Gwen serra les poings.

« Je n'ai pas menti, enfin ! Je l'ai vu ! »

« Du calme ! Je n'ai pas dit que vous mentiez. Mais reconnaissez que c'est curieux. »

La jeune fille fit la moue. Elle commençait à s'inquiéter. Pourquoi son frère jouait-il à cache-cache comme ça, bon sang ?

Prenant congé des deux elfes, elle alla dans la chambre de son frère. Son lit était intact, ses affaires n'avaient pas bougé.

Énervée, elle sortit de la chambre et eut un sursaut. Lionel se tenait devant elle, l'air grave.

« Oh, tu es là ! Bon sang, je ne t'ai même pas entendu arriver. Où t'étais ? Tout le monde te cherche ! »

« Ils ne me trouveront jamais, laisse tomber », dit son frère de but en blanc.

« Qu'est-ce que tu veux dire ? »

Elle vit soudain Arwen apparaître dans le couloir et regarder la jeune fille avec l'air interrogatif.

« Fëawen ? C'est à moi que vous parliez ? »

« Hein ? Non, à mon frère, pourquoi ? »

Arwen fronça des sourcils.

« Votre frère ? Vous l'avez trouvé ? Où est-il ? »

Gwen regarda l'elfe en se demandant si elle ne se payait pas sa tête. Lionel regarda sa sœur avec tristesse.

« Je suis désolé, Gwen. Vraiment. J'espérais que tu ne le découvrirais pas avant demain soir au plus tard, mais… Gil-Galad a jugé que c'était mieux que je revienne tout de suite t'expliquer. »

« M'expliquer quoi ? Bon sang, Lionel, c'est quoi ce cirque ? »

« Fëawen… Quelque chose ne va pas ? » demanda Arwen, l'air perdu.

Gwen regarda Lionel reculer jusque près de l'elfe, puis tendre la main vers cette dernière.

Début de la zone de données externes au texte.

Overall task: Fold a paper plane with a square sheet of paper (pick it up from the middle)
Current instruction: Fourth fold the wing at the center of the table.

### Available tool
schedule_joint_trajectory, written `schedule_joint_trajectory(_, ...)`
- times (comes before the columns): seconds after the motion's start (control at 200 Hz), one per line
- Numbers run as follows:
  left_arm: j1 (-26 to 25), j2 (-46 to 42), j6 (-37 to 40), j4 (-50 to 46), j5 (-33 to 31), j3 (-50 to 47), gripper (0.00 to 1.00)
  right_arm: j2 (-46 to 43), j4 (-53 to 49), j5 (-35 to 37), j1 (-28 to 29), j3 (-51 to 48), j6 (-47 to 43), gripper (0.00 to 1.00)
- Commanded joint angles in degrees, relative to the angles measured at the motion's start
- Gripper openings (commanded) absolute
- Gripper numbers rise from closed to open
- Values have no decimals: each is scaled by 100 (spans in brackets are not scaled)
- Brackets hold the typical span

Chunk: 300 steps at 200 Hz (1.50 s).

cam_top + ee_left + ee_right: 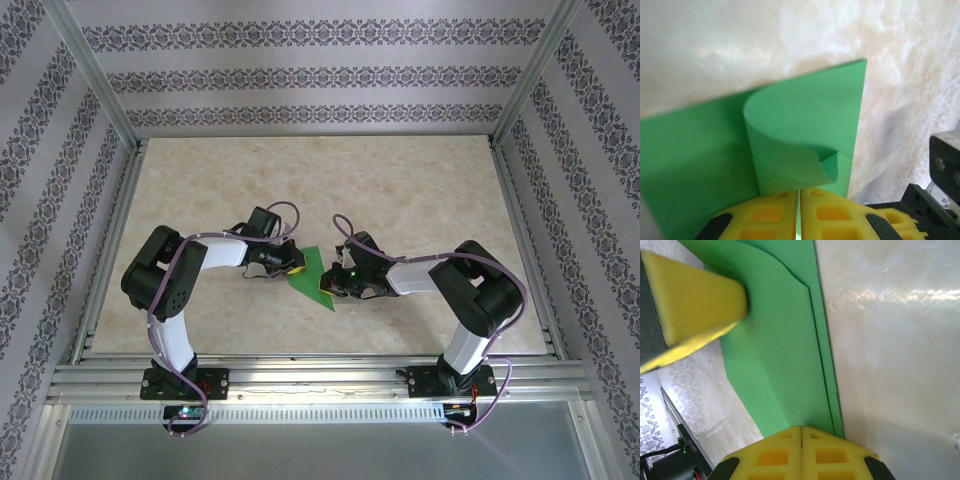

Ses doigts traversèrent l'épaule d'Arwen.

Gwen sentit soudain son sang se glacer dans ses veines. Ces vêtements qu'il portait, c'était toujours ceux d'hier soir. Et le fait qu'il ait sauté par la fenêtre, pour ne pas lui révéler la vérité en traversant la porte de sa chambre.

« Non… Pas toi… ! » dit la jeune fille, réalisant soudain ce que son frère venait de lui révéler.

Lionel baissa tristement les yeux.

« Gwen, je suis désolé. Le Passeur m'a coincé dans les bois. J'étais trop loin de la cité pour qu'on m'aide. »

« Non… NON ! » dit Gwen en reculant, l'air horrifié.

Elle se plaqua dos contre le mur, puis se laissa tomber au sol. Inquiète, Arwen s'approcha, puis se retourna et cria quelque chose en elfique.

Elrond et Gandalf apparurent bientôt et trouvèrent la jeune humaine en pleurs et se débattant dans les bras d'Arwen, cette dernière essayant apparemment de la calmer.

L'air profondément navré, le fantôme de Lionel disparut du couloir.